Они плакали вместе, а он чувствовал непереносимую растерянность, с какой он расцеплял на шее руки мальчика, принявшего его за отца и не отпускавшего его. И во сне с попыткой избавления от душившего его бессилия он наконец вырвался из бредового видения — и, лежа на спине, сознательно сделал несколько вдохов и выдохов, успокаивая сердцебиение. «Да это же ко мне на Арбате подбежал тогда мальчик, — вдруг вспомнил он, — мальчик потерял родителей где-то у Белого дома, плакал и просил взять с собой»…
3 и 4 октября того кровавого года он был возле Белого дома, где запах предательства, смешанный с безумием, пронизывал тускло-серый воздух тех осенних дней, а он лежал в неглубокой сырой канаве, оглушенный пульсирующим дудуканьем пулеметов, прижатый к земле трассами, с взвизгом проносящимися над головой. Когда немного смещалось в сторону это смертельно-торжествующее мелькание раскаленных пунктиров, он выглядывал из канавы, еще не веря, что впереди, освещенные прожекторами БТРов, в разных позах лежат тела убитых. В черных лужах крови он успел заметить чью-то кожаную кепку, разорванный коричневый полуботинок; возле тела женщины с задранным на спину плащом краснел на асфальте скомканный, пропитанный кровью носовой платок (наверное, до последней минуты платком зажимала рану), поодаль меж двух лежащих ничком убитых валялся «дипломат», расколотая телевизионная камера, а слева кто-то полз на коленях, воя, кашляя, зажимая лицо руками, из-под которых розовыми ошметками что-то отваливалось.
Здесь не было той страшной толпы парней и вертлявых накрашенных девиц, что теснились на мосту против Белого дома, не было тех сладострастно опьяненных горящих глаз откормленных молодых парней, при каждом танковом выстреле по окнам Белого дома в упоении орущих с аплодисментами и смехом: «Бис!
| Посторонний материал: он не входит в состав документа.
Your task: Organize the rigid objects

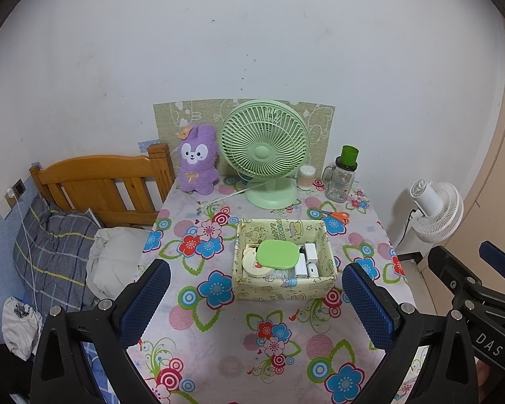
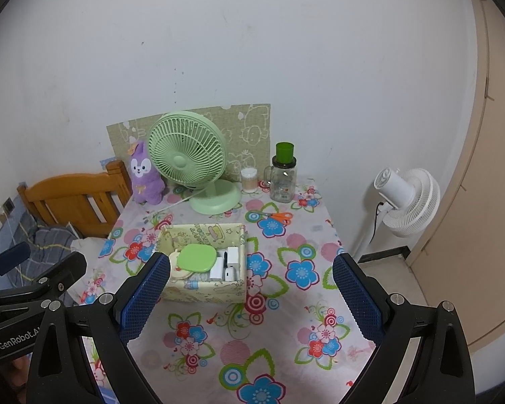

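Note:
A yellow cartoon-print storage box point(image 1: 282, 288) point(image 2: 203, 291) sits mid-table. It holds a green lidded case point(image 1: 276, 254) point(image 2: 197, 257), a round cream item point(image 1: 252, 264) and white chargers point(image 1: 309, 259) point(image 2: 230, 262). Orange-handled scissors point(image 1: 333, 216) point(image 2: 275, 216) lie on the cloth behind the box. My left gripper point(image 1: 256, 303) is open and empty, above the table's near part in front of the box. My right gripper point(image 2: 250, 298) is open and empty, to the right of the box. Each gripper shows at the edge of the other's view.
At the back stand a green desk fan point(image 1: 264, 151) point(image 2: 188, 161), a purple plush rabbit point(image 1: 198, 161), a cotton swab jar point(image 1: 307, 177) and a glass mug with green cup point(image 1: 343, 178). A wooden bed headboard point(image 1: 101, 185) is left, a white floor fan point(image 2: 407, 202) right.

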Action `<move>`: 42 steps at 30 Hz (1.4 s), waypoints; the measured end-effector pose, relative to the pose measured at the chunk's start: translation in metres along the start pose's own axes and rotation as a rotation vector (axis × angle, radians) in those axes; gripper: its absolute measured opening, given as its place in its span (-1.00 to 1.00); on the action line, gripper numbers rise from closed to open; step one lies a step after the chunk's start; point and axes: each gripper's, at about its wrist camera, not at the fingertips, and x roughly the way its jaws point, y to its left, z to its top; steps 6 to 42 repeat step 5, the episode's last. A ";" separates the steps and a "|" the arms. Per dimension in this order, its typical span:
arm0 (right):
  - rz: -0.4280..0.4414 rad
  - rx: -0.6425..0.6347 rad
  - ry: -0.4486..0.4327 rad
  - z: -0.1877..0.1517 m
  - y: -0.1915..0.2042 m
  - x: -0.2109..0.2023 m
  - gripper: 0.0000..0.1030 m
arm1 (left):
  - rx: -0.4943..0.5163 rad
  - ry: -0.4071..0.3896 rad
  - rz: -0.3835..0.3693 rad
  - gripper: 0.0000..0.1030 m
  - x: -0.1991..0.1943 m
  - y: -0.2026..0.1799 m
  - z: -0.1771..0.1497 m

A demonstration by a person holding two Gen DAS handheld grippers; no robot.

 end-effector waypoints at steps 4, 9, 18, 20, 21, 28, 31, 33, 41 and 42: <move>-0.001 0.000 0.000 0.000 0.000 0.001 0.92 | 0.002 0.002 -0.001 1.00 0.001 -0.001 0.000; -0.001 0.000 0.000 0.000 0.000 0.001 0.92 | 0.003 0.005 -0.001 1.00 0.002 -0.002 0.000; -0.001 0.000 0.000 0.000 0.000 0.001 0.92 | 0.003 0.005 -0.001 1.00 0.002 -0.002 0.000; -0.001 0.000 0.000 0.000 0.000 0.001 0.92 | 0.003 0.005 -0.001 1.00 0.002 -0.002 0.000; -0.001 0.000 0.000 0.000 0.000 0.001 0.92 | 0.003 0.005 -0.001 1.00 0.002 -0.002 0.000; -0.001 0.000 0.000 0.000 0.000 0.001 0.92 | 0.003 0.005 -0.001 1.00 0.002 -0.002 0.000; -0.001 0.000 0.000 0.000 0.000 0.001 0.92 | 0.003 0.005 -0.001 1.00 0.002 -0.002 0.000; -0.001 0.000 0.000 0.000 0.000 0.001 0.92 | 0.003 0.005 -0.001 1.00 0.002 -0.002 0.000; -0.001 0.000 0.000 0.000 0.000 0.001 0.92 | 0.003 0.005 -0.001 1.00 0.002 -0.002 0.000; -0.001 0.000 0.000 0.000 0.000 0.001 0.92 | 0.003 0.005 -0.001 1.00 0.002 -0.002 0.000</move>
Дави! Смерть коммунякам!»
Белый дом горел внутри, дым, взвиваясь, выбрасывался из окон (никто еще не знал, что кумулятивные снаряды, уничтожая людей, разбрызгивали их мозг по стенам), дым расползался снаружи, крестообразно покрывая белую высоту здания траурной копотью. Было похоже, что горел крест, и внезапно послышался женский рыдающий голос в толпе: «Голгофа! Вот оно — Распятие, Господи!» Два вертолета рокотали моторами, привязанно крутились над Белым домом, но огонь не открывали, и Андрей с надеждой следил за ними: «Неужели и они не защитят?»
Подросток лет четырнадцати с осчастливленными глазами подбежал к нему, увидев на его шее фотоаппарат, потянул за рукав, закричал, что там, на стадионе «расстреливают из автоматов коммуняк», и Андрей побежал за ним, но вход на стадион, откуда доносились всплески очередей, заграждала группа омоновцев, рослых плечистых парней. Один из них отхлебнул из горлышка бутылки, передал ее другому и, озлобляя белые глаза, прыжками кинулся навстречу, размашистыми ударами дубинки свалил на землю Андрея, и он с болью в затылке успел увидеть спины каких-то людей, под зачастивший треск автоматов сползающих на землю по стене стадиона. Кто-то сорвал с его груди фотоаппарат, оглушил разбухший крик: «Мотай, блямба, с сопляком! Быс-стро отсюда, хрен всмятку! А то из твоей черепушки сито сделаю. Или в стадион на шашлык брошу!»